Item 7.01                Regulation FD Disclosure.


On January 21, 2021, the Company issued a press release announcing the commencement and pricing of the Offering. On January 21, 2021, the Company issued a press release announcing that it had increased the size of the Offering.  Copies of the press releases are filed herewith as Exhibits 99.1 and 99.2, respectively, to this Current Report on Form 8-K and are incorporated herein by reference.


Caution Concerning Forward-Looking Statements


This Current Report on Form 8-K may contain forward-looking statements made in reliance upon the safe harbor provisions of Section 27A of the Securities Act and Section 21E of the Securities Exchange Act of 1934, as amended. Forward-looking statements include all statements that do not relate solely to historical or current facts, and can be identified by the use of words such as “may,” “will,” “expect,” “project,” “estimate,” “anticipate,” “plan,” “believe,” “potential,” “should,” “continue” or the negative versions of those words or other comparable words. These forward-looking statements include statements about the Company’s public offering, such as expected net proceeds and anticipated closing date. These forward-looking statements are based on information currently available to the Company and its current plans or expectations, and are subject to a number of uncertainties and risks that could significantly affect current plans. Actual results and performance could differ materially from those projected in the forward-looking statements as a result of many factors, including the uncertainties related to market conditions and the completion of the public offering on the anticipated terms or at all. The Company’s forward-looking statements also involve assumptions that, if they prove incorrect, would cause its results to differ materially from those expressed or implied by such forward-looking statements.
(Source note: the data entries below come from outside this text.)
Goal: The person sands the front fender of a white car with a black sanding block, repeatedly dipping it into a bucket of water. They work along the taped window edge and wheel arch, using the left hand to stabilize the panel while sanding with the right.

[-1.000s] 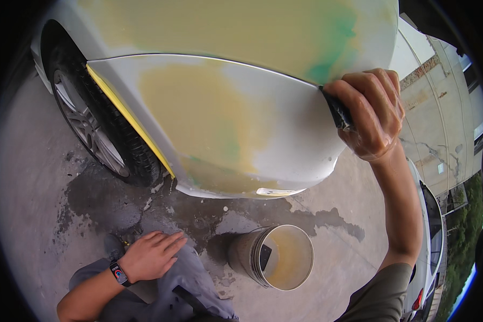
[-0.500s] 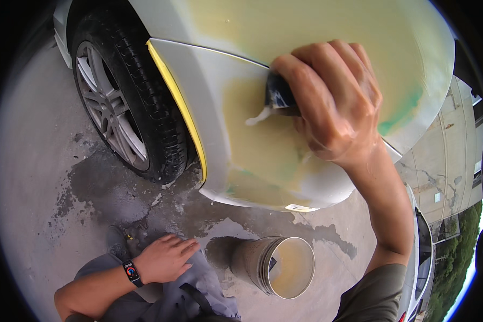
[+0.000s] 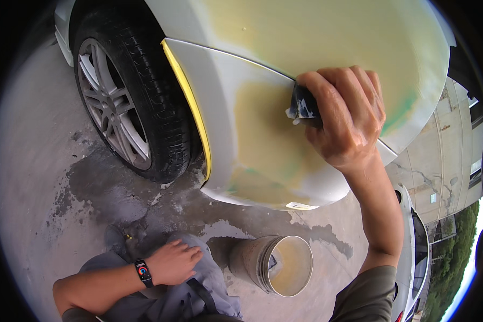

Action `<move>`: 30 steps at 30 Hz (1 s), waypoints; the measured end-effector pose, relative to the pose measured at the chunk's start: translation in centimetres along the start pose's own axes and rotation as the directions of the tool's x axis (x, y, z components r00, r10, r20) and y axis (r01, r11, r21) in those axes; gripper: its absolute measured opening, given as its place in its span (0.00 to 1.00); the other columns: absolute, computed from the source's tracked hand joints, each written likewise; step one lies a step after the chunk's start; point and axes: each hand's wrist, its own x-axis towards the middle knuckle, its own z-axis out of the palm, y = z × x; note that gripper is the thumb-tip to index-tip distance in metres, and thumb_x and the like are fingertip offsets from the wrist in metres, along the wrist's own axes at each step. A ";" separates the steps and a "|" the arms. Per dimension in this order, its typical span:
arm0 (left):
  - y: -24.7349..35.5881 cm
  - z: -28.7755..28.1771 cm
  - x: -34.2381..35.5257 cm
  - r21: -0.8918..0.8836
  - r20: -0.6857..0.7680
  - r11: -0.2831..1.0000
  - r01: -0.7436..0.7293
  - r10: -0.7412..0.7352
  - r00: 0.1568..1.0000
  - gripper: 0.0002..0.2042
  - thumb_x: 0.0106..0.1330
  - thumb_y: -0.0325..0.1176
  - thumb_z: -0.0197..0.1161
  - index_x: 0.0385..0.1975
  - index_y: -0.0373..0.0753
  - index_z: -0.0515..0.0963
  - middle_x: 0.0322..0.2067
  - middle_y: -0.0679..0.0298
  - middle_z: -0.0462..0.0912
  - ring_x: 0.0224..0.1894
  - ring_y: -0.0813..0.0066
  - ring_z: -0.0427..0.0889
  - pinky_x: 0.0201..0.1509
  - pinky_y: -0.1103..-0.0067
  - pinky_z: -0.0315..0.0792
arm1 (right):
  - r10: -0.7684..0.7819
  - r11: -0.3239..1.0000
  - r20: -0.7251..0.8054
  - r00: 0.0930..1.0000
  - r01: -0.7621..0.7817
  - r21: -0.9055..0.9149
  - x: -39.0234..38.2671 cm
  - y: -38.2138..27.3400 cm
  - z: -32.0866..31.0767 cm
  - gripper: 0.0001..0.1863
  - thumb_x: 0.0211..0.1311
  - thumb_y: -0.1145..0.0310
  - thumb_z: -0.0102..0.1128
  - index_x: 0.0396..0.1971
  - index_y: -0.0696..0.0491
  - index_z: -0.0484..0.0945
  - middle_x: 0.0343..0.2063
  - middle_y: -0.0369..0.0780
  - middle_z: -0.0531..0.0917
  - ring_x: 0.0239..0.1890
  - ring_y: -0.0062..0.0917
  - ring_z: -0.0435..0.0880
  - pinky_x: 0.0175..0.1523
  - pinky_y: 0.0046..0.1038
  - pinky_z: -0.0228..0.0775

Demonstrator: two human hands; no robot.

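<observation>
Gripping a dark pad (image 3: pixel 304 109) in the right hand (image 3: pixel 348 119), with fingers curled around it, against the yellow-patched bumper (image 3: pixel 263 142), just under its upper edge. Resting the left hand (image 3: pixel 176 261) on the thigh (image 3: pixel 212 276), palm down, holding nothing in view, with a black watch (image 3: pixel 143 272) on the wrist. Facing a wheel (image 3: pixel 112 104) past the bumper's left edge, trimmed with a yellow strip (image 3: pixel 195 110). Having close by, on the wet-streaked floor (image 3: pixel 99 182) near the bumper's lower edge, a bucket (image 3: pixel 246 264) with a dark item (image 3: pixel 273 262) inside.

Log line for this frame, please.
right grip: dark pad against car panel | left grip: open on leg | bucket: on ground
</observation>
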 end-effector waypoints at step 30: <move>1.0 -1.1 -3.3 0.036 -0.106 0.990 -0.137 0.140 0.984 0.31 0.69 0.49 0.66 0.62 0.28 0.72 0.61 0.51 0.78 0.58 0.57 0.80 0.67 0.59 0.69 | -0.029 0.999 -0.127 0.992 0.034 0.040 10.7 -3.5 4.1 0.10 0.45 0.74 0.72 0.29 0.47 0.82 0.25 0.33 0.80 0.32 0.30 0.82 0.40 0.35 0.65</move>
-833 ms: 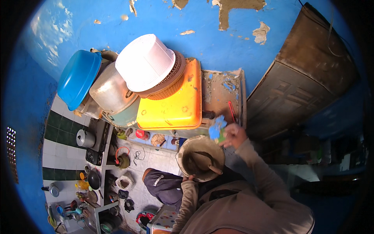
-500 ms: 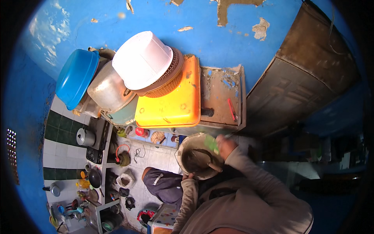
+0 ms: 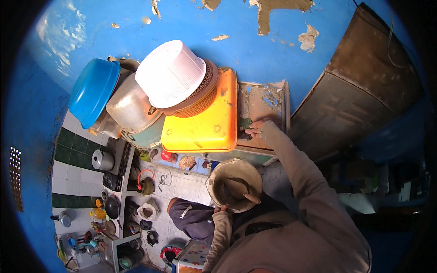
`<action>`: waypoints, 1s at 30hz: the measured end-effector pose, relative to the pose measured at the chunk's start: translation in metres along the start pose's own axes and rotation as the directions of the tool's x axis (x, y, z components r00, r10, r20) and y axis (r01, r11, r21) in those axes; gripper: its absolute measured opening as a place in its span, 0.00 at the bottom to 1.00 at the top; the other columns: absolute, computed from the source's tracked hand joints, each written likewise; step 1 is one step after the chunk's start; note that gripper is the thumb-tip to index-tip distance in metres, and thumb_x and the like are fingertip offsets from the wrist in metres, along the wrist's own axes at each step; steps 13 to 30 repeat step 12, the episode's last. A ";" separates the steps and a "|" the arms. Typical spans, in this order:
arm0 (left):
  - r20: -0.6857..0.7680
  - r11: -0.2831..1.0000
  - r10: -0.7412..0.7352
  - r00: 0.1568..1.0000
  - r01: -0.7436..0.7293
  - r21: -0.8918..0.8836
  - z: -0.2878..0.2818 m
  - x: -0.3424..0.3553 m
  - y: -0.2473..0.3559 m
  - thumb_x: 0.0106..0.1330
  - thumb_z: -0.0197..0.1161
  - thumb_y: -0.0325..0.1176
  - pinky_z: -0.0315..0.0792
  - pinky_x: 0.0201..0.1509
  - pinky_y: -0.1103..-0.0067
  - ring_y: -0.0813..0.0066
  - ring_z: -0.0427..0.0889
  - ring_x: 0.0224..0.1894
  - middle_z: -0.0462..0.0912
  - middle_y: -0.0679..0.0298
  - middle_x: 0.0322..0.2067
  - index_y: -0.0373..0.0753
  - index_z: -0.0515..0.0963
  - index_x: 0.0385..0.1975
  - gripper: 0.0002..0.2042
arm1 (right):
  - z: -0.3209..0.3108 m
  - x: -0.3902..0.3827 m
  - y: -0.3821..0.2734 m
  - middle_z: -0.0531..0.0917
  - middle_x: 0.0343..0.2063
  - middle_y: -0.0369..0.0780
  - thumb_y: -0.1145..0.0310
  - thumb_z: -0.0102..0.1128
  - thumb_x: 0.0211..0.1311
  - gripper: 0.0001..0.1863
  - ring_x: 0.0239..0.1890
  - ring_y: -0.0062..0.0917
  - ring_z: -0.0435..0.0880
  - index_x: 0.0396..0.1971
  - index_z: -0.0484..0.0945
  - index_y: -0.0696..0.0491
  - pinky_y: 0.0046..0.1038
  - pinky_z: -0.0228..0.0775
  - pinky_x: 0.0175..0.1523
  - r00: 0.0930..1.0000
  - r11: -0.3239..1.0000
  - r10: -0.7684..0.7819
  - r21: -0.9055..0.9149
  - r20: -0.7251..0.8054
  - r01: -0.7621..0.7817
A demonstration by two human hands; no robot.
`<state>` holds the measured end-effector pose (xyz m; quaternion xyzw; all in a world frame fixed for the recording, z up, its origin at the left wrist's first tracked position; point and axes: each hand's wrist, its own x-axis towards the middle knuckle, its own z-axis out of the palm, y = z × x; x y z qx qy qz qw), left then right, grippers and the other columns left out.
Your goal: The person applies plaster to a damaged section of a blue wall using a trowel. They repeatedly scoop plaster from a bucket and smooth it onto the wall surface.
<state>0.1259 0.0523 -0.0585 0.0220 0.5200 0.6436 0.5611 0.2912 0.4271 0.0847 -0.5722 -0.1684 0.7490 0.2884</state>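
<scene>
My left hand (image 3: 221, 209) grips the near rim of a round, mortar-stained bucket (image 3: 212, 175) between my legs. Inside the bucket is wet grey-brown mix, and a wooden-handled tool (image 3: 251, 198) leans there with its handle toward me. My right arm reaches over the worn top of a low cabinet (image 3: 255, 94). There my right hand (image 3: 259, 128) has its fingers round the edge of a flat green piece (image 3: 245, 123), mostly in shade, whose kind I cannot make out. A dark object (image 3: 246, 136) lies just below these fingers.
Beside my right hand stands a yellow-orange box-like container (image 3: 195, 136) with a white basket (image 3: 168, 75) and brown baskets stacked on it. Left of it are a large metal pot (image 3: 129, 100) and a blue basin (image 3: 93, 93). A tall brown cabinet (image 3: 337, 102) stands at right.
My right hand has moved from above the bucket up and away to the cabinet top, carrying the green piece. The red tool lying there is now hidden. My left hand stays at the rim.
</scene>
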 end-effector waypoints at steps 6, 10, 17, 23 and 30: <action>-0.032 0.990 -0.072 0.997 0.075 0.123 0.005 -0.011 0.011 0.59 0.53 0.25 0.72 0.44 0.76 0.69 0.76 0.39 0.77 0.61 0.40 0.37 0.68 0.51 0.18 | 0.009 0.052 -0.005 0.71 0.48 0.45 0.75 0.48 0.61 0.16 0.48 0.39 0.77 0.49 0.63 0.60 0.29 0.73 0.29 0.998 0.997 -0.065 0.034 -0.018 0.065; 0.012 0.993 -0.047 0.999 0.045 0.107 -0.008 -0.003 -0.002 0.56 0.56 0.26 0.71 0.46 0.78 0.70 0.75 0.41 0.76 0.62 0.43 0.39 0.66 0.53 0.22 | 0.024 0.060 -0.033 0.72 0.50 0.44 0.74 0.48 0.62 0.16 0.47 0.39 0.77 0.50 0.63 0.58 0.30 0.75 0.36 0.986 0.991 -0.114 0.054 -0.121 0.121; -0.012 0.988 -0.082 0.997 0.083 0.129 -0.020 0.012 -0.016 0.52 0.60 0.26 0.68 0.49 0.81 0.72 0.74 0.44 0.74 0.62 0.47 0.40 0.63 0.58 0.29 | 0.023 0.077 -0.045 0.71 0.50 0.44 0.75 0.48 0.61 0.18 0.46 0.44 0.77 0.52 0.63 0.56 0.33 0.75 0.37 0.985 0.987 -0.149 0.049 -0.092 0.154; -0.012 0.988 -0.082 0.997 0.083 0.129 -0.020 0.012 -0.016 0.52 0.60 0.26 0.68 0.49 0.81 0.72 0.74 0.44 0.74 0.62 0.47 0.40 0.63 0.58 0.29 | 0.023 0.077 -0.045 0.71 0.50 0.44 0.75 0.48 0.61 0.18 0.46 0.44 0.77 0.52 0.63 0.56 0.33 0.75 0.37 0.985 0.987 -0.149 0.049 -0.092 0.154; -0.012 0.988 -0.082 0.997 0.083 0.129 -0.020 0.012 -0.016 0.52 0.60 0.26 0.68 0.49 0.81 0.72 0.74 0.44 0.74 0.62 0.47 0.40 0.63 0.58 0.29 | 0.023 0.077 -0.045 0.71 0.50 0.44 0.75 0.48 0.61 0.18 0.46 0.44 0.77 0.52 0.63 0.56 0.33 0.75 0.37 0.985 0.987 -0.149 0.049 -0.092 0.154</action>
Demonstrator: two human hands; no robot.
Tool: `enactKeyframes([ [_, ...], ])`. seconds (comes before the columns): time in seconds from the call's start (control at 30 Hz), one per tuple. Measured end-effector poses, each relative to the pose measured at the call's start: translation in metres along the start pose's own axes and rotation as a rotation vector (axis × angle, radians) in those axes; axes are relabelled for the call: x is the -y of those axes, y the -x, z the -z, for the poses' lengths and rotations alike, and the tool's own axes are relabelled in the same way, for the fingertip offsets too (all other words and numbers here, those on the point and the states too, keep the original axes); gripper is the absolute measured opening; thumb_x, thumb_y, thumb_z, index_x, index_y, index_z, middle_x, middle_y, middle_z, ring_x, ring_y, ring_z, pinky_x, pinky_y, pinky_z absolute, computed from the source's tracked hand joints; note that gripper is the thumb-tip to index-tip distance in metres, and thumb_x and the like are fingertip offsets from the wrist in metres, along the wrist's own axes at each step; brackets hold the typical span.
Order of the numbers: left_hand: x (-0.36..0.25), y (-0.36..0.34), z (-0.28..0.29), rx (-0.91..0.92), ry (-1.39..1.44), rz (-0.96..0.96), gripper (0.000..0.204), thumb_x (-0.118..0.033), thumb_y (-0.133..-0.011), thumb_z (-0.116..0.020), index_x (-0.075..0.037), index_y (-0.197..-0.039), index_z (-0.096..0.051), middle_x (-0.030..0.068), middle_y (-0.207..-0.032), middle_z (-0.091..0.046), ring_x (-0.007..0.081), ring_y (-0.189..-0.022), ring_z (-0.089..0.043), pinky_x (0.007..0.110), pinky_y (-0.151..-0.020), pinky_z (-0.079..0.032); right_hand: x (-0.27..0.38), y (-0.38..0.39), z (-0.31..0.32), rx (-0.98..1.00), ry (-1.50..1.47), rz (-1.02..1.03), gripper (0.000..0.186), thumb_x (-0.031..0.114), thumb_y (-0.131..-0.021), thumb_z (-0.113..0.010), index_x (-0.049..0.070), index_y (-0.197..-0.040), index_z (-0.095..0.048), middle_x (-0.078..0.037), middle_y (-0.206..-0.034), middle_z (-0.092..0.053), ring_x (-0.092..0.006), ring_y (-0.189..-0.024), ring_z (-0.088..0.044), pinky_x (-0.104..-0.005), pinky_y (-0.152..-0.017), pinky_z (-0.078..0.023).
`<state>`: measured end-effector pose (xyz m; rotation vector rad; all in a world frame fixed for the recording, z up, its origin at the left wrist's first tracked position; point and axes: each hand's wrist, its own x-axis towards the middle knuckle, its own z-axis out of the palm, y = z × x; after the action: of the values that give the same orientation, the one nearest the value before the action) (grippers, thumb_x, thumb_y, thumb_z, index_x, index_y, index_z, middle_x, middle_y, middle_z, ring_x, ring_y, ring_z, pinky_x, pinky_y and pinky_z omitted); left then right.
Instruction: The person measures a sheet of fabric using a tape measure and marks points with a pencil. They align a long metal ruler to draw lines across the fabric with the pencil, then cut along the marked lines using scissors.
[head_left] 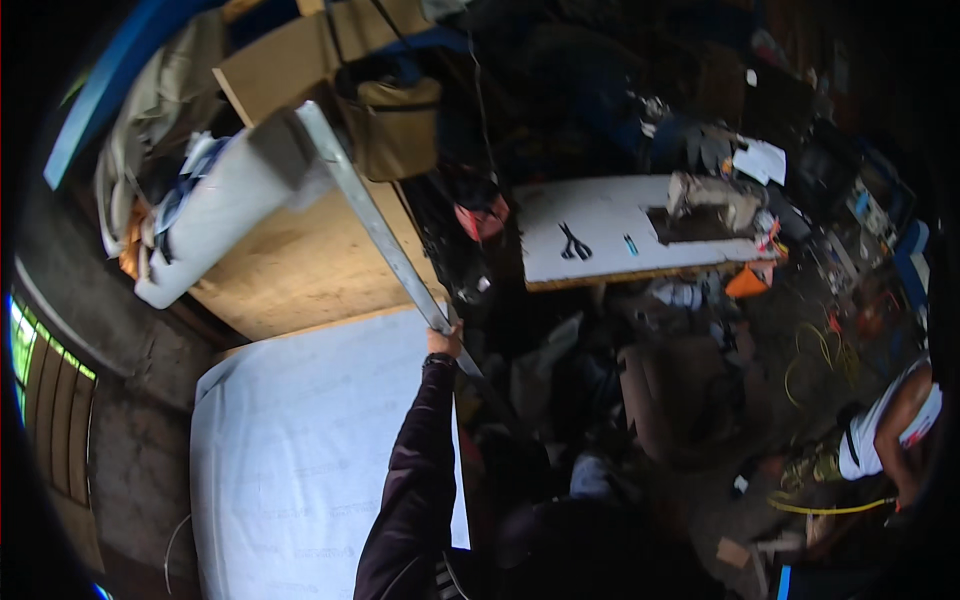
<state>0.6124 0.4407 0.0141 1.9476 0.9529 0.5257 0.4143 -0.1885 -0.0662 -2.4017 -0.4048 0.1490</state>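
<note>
My left hand (445,341), with a dark band at its wrist, is closed around a long flat metal bar (370,215). The bar slants from the upper left down past my fist, and its lower end fades into the dark. Just below and left of the hand, a white sheet (310,440) with faint print and soft wrinkles covers part of a wooden tabletop (310,265). A roll of pale material (225,205), partly blurred, lies across the tabletop's far left. My right hand is out of view.
Right of the bar stands a white sewing table (590,205) with a sewing machine (715,200), black scissors (574,242) and a small blue tool (630,244). A brown bag (397,125) hangs behind the bar. Another person (890,430) bends at the far right, near a yellow hose (830,509).
</note>
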Motion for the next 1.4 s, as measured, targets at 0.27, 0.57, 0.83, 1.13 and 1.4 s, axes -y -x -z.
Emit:
enactKeyframes([
  [0.27, 0.049, -0.014, -0.028, 0.126, 0.194, 0.025, 0.074, -0.032, -0.085, -0.077, 0.005, -0.137, -0.040, 0.0253, -0.129, -0.057, 0.0352, -0.114, -0.061, 0.042, -0.095, -0.049, 0.086, -0.263, 0.017, -0.038, -0.329, -0.002, 0.023, 0.018, -0.097, -0.062, -0.001, -0.108, -0.067, -0.019, -0.096, -0.071, -0.0251, -0.088, -0.072, -0.0335, -0.076, -0.054],
  [0.57, 0.105, 0.279, -0.041, 0.137, 0.196, 0.282, 0.040, -0.014, -0.091, -0.069, 0.001, -0.126, -0.057, 0.0171, -0.122, -0.064, 0.0245, -0.112, -0.063, 0.037, -0.093, -0.051, 0.125, -0.671, -0.057, 0.142, 0.139, 0.197, 0.049, 0.039, -0.093, -0.061, 0.001, -0.124, -0.059, -0.023, -0.105, -0.070, -0.0388, -0.100, -0.066, -0.0455, -0.089, -0.051],
  [0.83, 0.117, 0.531, -0.053, -0.656, 0.052, 1.272, 0.044, -0.032, -0.086, -0.072, 0.005, -0.109, -0.070, 0.0217, -0.104, -0.072, 0.0276, -0.098, -0.071, 0.036, -0.087, -0.055, 0.088, -0.768, -0.109, 0.250, 0.615, 0.299, 0.049, 0.027, -0.088, -0.063, -0.001, -0.127, -0.059, -0.028, -0.124, -0.061, -0.0447, -0.111, -0.060, -0.0506, -0.096, -0.049],
  [1.13, 0.097, 0.579, -0.135, -0.310, 0.080, 0.976, 0.054, -0.043, -0.085, -0.070, 0.004, -0.112, -0.068, 0.0227, -0.108, -0.070, 0.0345, -0.102, -0.069, 0.043, -0.088, -0.055, 0.056, -0.736, -0.096, 0.098, 0.497, 0.540, 0.049, 0.021, -0.080, -0.071, 0.001, -0.120, -0.053, -0.029, -0.106, -0.066, -0.0456, -0.098, -0.065, -0.0537, -0.085, -0.052],
  [1.4, 0.081, 0.589, -0.102, -0.427, 0.213, 0.843, 0.047, -0.035, -0.092, -0.064, -0.002, -0.125, -0.062, 0.0182, -0.119, -0.068, 0.0340, -0.114, -0.064, 0.041, -0.098, -0.050, 0.081, -0.556, -0.048, 0.262, -0.301, 0.660, 0.034, 0.038, -0.079, -0.079, 0.010, -0.095, -0.068, -0.022, -0.102, -0.070, -0.0361, -0.088, -0.069, -0.0445, -0.075, -0.059],
])
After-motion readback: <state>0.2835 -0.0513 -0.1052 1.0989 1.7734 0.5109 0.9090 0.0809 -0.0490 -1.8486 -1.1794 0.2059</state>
These and other risks concerning the Company’s business are described in additional detail in the Company’s Annual Report on Form 10-K for the year ended December 31, 2019, the Company’s Quarterly Report on Form 10-Q for the quarter ended September 30, 2020, the Preliminary Prospectus Supplement and in the Company’s other Periodic and Current Reports filed with the Securities and Exchange Commission. The Company is under no obligation to (and expressly disclaims any such obligation to) update or alter its forward-looking statements, whether as a result of new information, future events or otherwise.


Item 9.01                Financial Statements and Exhibits. 


(d) Exhibits    
  Number   Exhibit Description
  1.1   Underwriting Agreement by and between Senseonics Holdings, Inc. and H.C. Wainwright & Co., LLC., dated January 21, 2021.
  5.1   Opinion of Cooley LLP
  23.1   Consent of Cooley LLP (included in Exhibit 5.1)
  99.1   Press release, titled “Senseonics Holdings Announces $50.0 Million Bought Deal Offering of Common Stock.”
  99.2   Press Release, titled “Senseonics Holdings Increases Previously Announced Bought Deal Offering of Common Stock to $100.0 Million.”
  104   Cover Page Interactive Data File (embedded within the Inline XBRL document).






Pursuant to the requirements of the Securities Exchange Act of 1934, the registrant has duly caused this report to be signed on its behalf by the undersigned hereunto duly authorized.


Date: January 26, 2021 SENSEONICS HOLDINGS, INC.